Personal information
- Born: Adrián Antoine Abou Jaoude 11 October 1981 (age 44) Jal el Dib, Lebanon
- Children: 3
- Relative: Antoine Jaoude (brother)

Professional wrestling career
- Ring name(s): Adrian Jaoude Arturo Ruas Tiger Ruas
- Billed height: 6 ft 2 in (188 cm)
- Billed weight: 220 lb (100 kg)
- Billed from: Rio de Janeiro, Brazil
- Trained by: WWE Performance Center
- Debut: 8 July 2016
- Retired: 2022

Medal record
Men's freestyle wrestling
Representing Brazil
South American Championships
| Gold medal – first place | 2009 Lima | 84 kg |
| Silver medal – second place | 2013 Santiago | 84 kg |
| Bronze medal – third place | 2012 Callao | 84 kg |
South American Games
| Bronze medal – third place | 2006 Buenos Aires | 84 kg |
| Bronze medal – third place | 2014 Santiago | 86 kg |
Pan American Championships
| Bronze medal – third place | 2008 Colorado Springs | 84 kg |

= Arturo Ruas =

Brazilian professional wrestler (born 1981)

Adrián Antoine Abou Jaoude (born 11 October 1981) is a Lebanese-Brazilian professional wrestler, Jiu-Jitsu practitioner, and former amateur wrestler. He is best known for his time in WWE, where he performed under the ring name Arturo Ruas. Previously, he has also wrestled for Evolve. Prior to entering pro wrestling he was an amateur wrestler and represented his country at the 2011 Pan American Games in Guadalajara, Mexico.

==Biography==
Jaoude was born in Jal el Dib to a Lebanese father and a Brazilian mother. In 1977, his parents went with his older brother to Lebanon to originally visit his paternal family for a short time. However, due to the civil war that broke out while they were there, they were only able to return to Brazil more than 13 years later. He represented Brazil in amateur wrestling from 2006 to 2015.

==Amateur wrestling and combat sports career==
Jaoude participated in the men's 84 kg division in amateur wrestling at the 2011 Pan American Games, finishing 4th. For 17 years he was an unbeaten freestyle wrestling champion in Brazil. As well as Jiu-Jitsu, he is also well-versed in capoeira.

==Professional wrestling career==

=== WWE (2015–2021) ===
Jaoude signed with WWE in 2015. He was trained at the WWE Performance Center and made his debut in July 2016 during a house show, in which he teamed with Niko Bogojevic (Otis) against Gzim Selmani (Rezar) and Sunny Dhinsa (Akam). On 18 July 2018 episode of NXT, Jaoude made his NXT debut where he was defeated by Kassius Ohno (Chris Hero). On 13 June 2019 episode of NXT, Jaoude, now under the ring name of Arturo Ruas, was defeated by Matt Riddle.

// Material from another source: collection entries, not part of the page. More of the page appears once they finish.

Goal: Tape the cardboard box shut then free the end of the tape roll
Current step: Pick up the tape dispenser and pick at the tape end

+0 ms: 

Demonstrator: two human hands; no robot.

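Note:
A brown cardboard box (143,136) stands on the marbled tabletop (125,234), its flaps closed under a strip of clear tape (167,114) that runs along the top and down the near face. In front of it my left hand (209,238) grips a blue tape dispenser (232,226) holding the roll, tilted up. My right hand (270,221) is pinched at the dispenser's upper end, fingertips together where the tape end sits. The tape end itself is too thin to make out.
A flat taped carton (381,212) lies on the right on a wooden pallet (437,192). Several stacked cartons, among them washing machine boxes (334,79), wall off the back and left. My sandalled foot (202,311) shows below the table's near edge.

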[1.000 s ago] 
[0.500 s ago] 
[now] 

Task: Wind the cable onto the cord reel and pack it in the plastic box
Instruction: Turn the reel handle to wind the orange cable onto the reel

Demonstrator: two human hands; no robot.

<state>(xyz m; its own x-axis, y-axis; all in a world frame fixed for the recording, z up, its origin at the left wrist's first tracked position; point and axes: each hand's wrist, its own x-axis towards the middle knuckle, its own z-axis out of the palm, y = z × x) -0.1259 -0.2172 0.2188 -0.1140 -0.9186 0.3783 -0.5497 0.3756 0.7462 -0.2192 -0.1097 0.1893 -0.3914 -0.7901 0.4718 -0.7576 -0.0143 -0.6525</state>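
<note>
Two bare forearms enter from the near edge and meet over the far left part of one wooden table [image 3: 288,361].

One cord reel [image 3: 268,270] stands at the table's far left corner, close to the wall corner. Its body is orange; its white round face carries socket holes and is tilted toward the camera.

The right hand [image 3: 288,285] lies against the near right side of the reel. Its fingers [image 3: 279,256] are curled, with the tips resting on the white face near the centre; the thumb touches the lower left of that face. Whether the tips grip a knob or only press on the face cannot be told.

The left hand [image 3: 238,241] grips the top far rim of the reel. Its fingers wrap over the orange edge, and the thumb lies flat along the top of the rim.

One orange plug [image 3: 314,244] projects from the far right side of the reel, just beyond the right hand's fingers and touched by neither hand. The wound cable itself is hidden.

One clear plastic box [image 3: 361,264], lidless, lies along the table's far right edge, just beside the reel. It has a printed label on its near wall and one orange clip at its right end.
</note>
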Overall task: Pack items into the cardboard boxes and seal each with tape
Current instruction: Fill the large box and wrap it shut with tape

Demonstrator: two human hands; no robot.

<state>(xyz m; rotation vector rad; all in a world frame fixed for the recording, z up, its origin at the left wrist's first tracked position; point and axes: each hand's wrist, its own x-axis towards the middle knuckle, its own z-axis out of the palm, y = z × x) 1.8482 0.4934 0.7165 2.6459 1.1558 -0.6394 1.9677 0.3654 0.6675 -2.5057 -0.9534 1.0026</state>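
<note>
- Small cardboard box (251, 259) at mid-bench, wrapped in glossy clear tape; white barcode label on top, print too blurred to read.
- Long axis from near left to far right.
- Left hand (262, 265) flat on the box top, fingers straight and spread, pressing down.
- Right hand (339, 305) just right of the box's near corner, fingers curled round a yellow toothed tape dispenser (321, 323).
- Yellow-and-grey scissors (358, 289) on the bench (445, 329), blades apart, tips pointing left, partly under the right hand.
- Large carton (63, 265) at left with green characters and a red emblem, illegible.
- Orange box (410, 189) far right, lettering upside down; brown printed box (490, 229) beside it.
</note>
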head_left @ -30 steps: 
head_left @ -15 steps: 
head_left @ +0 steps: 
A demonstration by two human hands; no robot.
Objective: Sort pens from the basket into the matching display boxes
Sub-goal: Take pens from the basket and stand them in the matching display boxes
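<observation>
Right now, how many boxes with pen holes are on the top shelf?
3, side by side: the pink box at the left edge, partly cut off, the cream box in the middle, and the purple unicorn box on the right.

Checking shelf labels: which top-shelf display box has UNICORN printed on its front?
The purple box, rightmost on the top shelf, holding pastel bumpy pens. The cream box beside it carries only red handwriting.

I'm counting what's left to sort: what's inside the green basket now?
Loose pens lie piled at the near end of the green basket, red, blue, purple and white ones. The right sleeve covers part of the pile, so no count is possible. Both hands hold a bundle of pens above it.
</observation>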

On 10 August 2020 episode of Raw, Ruas made his Raw debut in a Raw Underground segment, an underground fight club hosted by Shane McMahon, where he defeated Mikey Spandex by knockout. As part of the 2020 Draft in October, Ruas was drafted to the Raw brand, though he was then quickly and quietly moved back to NXT. On 25 June 2021, Jaoude was released from his WWE contract.

=== AEW (2021) ===
On 26 October 2021, Jaoude made his in-ring debut during an episode of AEW Dark, under the name Tiger Ruas.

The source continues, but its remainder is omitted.